Leibovitz at the Brooklyn Museum
by Andrew Bast
For decades Annie Leibovitz has worked as a photographer for the nation's classiest glossies. Rolling stone covers? That's old hat to the 57-year-old photojournalist. Her portraits of a naked and pregnant Demi Moore, or of George W. Bush, his Presidential belt buckle blazing, likely flashed before your eyes in recent years, if the copies of Vanity Fair didn't spend a month on your coffee table.
But it's with an ever-more emotional eye that you'll have to see these gelatin prints now hanging at the Brooklyn Museum. Yes, Bush and Moore, big and in color, are on display, but more importantly, so is Leibovitz's far more arresting war work form Sarajevo and Africa. And then there's the tear-jerker portrait of her mother.
And portraits are where Leibovitz unflinchingly grinds you through the
sentimental wringer. The eyes, oh the eyes she captures! Her mother,
without a doubt, but also a gorgeous Leonardo DiCaprio (with a goose
wrapped around his neck), a gripping Colin Powell (dressed in full
uniform), and Cindy Crawford (naked, a boa constrictor draped across
her shoulders). All those eyes are more than enough for an afternoon.

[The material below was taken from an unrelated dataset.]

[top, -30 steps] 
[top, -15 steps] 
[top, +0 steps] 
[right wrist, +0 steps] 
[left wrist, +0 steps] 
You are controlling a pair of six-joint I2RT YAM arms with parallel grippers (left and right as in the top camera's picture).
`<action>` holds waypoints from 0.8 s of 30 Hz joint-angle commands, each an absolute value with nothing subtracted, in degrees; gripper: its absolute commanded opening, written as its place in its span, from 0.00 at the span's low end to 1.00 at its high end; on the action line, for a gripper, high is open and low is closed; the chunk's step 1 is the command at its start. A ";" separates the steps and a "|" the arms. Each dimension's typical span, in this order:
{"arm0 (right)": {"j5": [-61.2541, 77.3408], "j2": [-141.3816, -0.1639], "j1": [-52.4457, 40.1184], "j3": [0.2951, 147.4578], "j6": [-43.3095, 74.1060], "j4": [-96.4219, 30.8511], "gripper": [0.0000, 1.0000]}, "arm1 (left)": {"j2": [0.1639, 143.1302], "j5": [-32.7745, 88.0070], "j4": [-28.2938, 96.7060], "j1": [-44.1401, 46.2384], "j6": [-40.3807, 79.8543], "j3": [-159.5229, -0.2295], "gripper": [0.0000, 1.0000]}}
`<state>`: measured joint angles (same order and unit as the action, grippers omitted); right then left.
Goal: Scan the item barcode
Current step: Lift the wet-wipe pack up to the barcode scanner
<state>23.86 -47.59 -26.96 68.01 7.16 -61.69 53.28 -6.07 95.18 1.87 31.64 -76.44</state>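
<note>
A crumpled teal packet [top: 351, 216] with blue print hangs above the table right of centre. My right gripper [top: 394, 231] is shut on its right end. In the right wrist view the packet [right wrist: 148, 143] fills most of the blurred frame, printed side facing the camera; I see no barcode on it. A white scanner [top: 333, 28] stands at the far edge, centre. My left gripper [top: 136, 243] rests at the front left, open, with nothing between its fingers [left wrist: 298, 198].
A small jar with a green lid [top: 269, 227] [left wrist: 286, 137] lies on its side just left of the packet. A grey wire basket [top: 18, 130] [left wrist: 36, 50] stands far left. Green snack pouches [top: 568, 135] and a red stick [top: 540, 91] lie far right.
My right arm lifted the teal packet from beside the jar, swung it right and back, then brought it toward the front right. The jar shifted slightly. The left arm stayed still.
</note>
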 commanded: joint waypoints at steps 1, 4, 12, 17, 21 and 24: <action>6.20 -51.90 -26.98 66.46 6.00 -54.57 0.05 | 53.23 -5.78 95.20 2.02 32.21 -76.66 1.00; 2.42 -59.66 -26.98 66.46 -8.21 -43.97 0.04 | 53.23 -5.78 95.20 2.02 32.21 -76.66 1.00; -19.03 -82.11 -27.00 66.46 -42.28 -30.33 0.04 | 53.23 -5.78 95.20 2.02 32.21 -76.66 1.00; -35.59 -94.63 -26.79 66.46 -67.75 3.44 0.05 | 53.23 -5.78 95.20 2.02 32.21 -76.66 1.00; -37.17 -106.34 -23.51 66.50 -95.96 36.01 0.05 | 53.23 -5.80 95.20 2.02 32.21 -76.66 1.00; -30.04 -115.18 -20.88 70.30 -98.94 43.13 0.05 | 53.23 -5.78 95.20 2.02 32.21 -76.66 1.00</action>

Yet two searingly morbid prints may make the trip to the Eastern Parkway stop on the 2/3 train worth it all by themselves: first, a fallen bicycle in Sarajevo. Apparently its rider, a young child, had just been struck by a mortar and then died soon thereafter on the way to the hospital. And second, undoubtedly the most horrifying image of the exhibit is a yellow-colored concrete stall covered in the bloody footprints of a Tutsi massacre, the blood-red toe outlines vile enough to turn your gut.
The downside to the show is the lack of information provided with the photographs; portraits list subjects but leave the viewer clueless as to whom they are or why they may have been shot. Also, it's vital to know why each of the photographs was comissioned. The portrait of Bill Clinton in the Oval Office, was that for Vanity Fair? Rolling Stone? Was Leibovitz that connected, personally?
The large-scale landcapes, to which the curator dedicated an entire room, are forgettable, and reading the notes on the wall you have to wonder why they were included at all (Leibovitz herself describes the shoot in the American West as, "miserable").
Much of the exhibition also centers on Leibovitz's personal life, much of which focuses on the American intellectual Susan Sontag and her death. The images are confounding, yet, in Leibovitz's trademark style, entrancing.
Highly recommended.
Annie Leibovitz: A Photographer’s Life, 1990-2005 on view at the
Brooklyn Museum through January 21, 2007. 2/3 train to Eastern Parkway.
Suggested admission: $8, $4 seniors and students.